This indexes everything in the “releasefiles” table within Newznab. An important thing to note here is that due to the nature of the query needed for this index, all the results need to be obtained in a single query. As a result, you’re “releasefiles” table might become locked for an extended period of time as this index is built. However, depending on your database and hardware, this might be a non-issue for you, so it is best to test it and see what works. A solution for this might be implemented in future versions.

The searchable fields are:

  • name (a concatenated list of all the file names for a given release)

There are no attributes associated with this index.

Index: releasenfo


This indexes everything in the “releasenfo” table within Newznab. Since the NFOs can be fairly large documents of text, this index take considerably longer to index than the others listed above and also requires more disk space.

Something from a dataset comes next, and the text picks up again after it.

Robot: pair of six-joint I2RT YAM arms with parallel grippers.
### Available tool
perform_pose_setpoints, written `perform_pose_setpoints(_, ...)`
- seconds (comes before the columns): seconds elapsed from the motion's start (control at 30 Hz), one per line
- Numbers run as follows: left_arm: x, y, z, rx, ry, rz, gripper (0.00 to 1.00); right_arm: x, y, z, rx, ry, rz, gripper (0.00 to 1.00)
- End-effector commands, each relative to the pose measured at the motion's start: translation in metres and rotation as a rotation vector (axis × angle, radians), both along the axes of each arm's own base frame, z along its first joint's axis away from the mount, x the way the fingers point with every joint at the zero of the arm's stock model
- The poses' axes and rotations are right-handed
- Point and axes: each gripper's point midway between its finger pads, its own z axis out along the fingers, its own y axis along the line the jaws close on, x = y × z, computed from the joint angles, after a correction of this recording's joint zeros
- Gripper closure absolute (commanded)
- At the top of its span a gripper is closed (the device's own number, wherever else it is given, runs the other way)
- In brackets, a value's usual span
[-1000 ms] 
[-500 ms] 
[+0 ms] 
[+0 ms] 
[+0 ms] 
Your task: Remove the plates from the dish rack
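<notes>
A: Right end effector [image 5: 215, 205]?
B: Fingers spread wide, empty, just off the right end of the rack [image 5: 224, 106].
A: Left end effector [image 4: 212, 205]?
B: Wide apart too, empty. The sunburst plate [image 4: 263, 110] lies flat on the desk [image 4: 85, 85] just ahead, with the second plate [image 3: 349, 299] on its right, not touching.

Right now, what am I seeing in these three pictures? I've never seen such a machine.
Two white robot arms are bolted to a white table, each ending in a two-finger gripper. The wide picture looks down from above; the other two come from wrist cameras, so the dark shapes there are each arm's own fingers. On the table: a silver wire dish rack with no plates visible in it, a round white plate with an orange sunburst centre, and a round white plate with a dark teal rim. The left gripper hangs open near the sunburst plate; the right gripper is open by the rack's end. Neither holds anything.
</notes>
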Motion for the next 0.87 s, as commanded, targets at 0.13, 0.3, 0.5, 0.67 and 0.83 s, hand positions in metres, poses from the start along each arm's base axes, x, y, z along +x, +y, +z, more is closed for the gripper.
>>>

The searchable fields are:

  • nfo

There are no attributes associated with this index.

Index: nzbs


This indexes the contents of all the NZBs. You should think very carefully about whether or not your machine is capable of dealing with this index as it requires 2-3 orders of magnitude more disk space and processing time than all of the other indexes combined. With that said, this index also uses Sphinx’s “real-time” indexing functionality. What that really means for you is that once you have the data indexed, you won’t ever really have to re-index it (unlike the other indexes which do not work this way).

The searchable fields are:

  • file_names (a space-concatenated string of the file names)

The attributes are:

  • file_count (int)

Index: predb


If you use the nzpre feature and you frequently search PreDB, then this might be a worthwhile index for you. Since the predb table can contain many rows (3-5x as many as releases), this might strain your system a bit.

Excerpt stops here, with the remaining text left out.